__WORK TASK__: Return the data below unchanged, without images.

__SOURCE DATA__:
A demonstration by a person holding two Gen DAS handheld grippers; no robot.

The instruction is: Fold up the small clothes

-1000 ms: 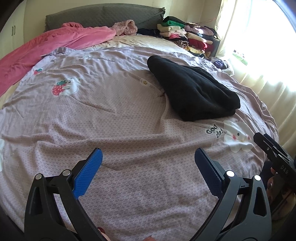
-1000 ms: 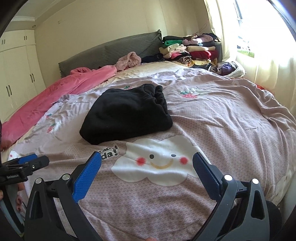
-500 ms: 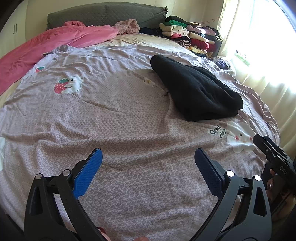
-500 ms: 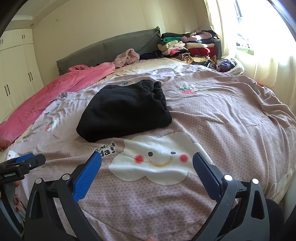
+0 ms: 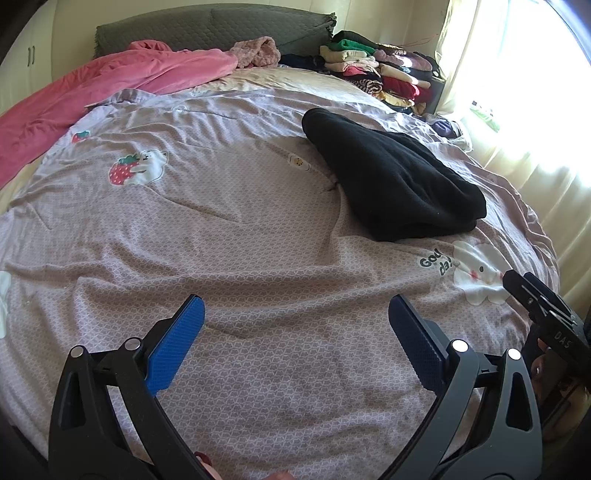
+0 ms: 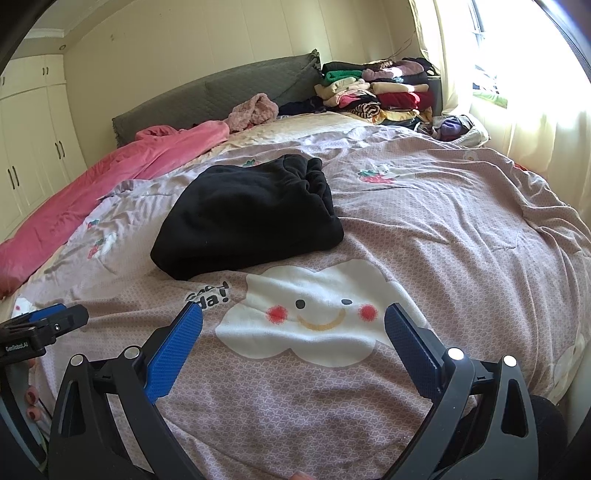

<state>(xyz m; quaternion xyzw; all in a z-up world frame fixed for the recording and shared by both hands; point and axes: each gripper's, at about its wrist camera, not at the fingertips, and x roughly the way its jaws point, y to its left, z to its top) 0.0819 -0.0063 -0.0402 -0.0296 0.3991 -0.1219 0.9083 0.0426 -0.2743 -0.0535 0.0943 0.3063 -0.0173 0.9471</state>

__ANSWER SPACE__:
A demonstration by a person holding two Gen DAS handheld grippers; no robot.

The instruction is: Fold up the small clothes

-1000 ms: 
-1000 ms: 
-500 ms: 
-500 ms: 
+0 ms: 
+0 ms: 

<state>(xyz m; quaternion xyzw; all in a z-up world frame fixed for the recording and shared by both hands; point and axes: each gripper's, at about its wrist camera, not at the fingertips, and x roughly the way its jaws point, y to its left, z to its top) 0.0819 -0.0063 -0.0402 -0.0296 0.3991 -0.1219 0.9083 0.0426 -0.2743 -0.0535 0.0943 0.3063 -0.0173 0.9471</state>

That completes the answer to the exercise.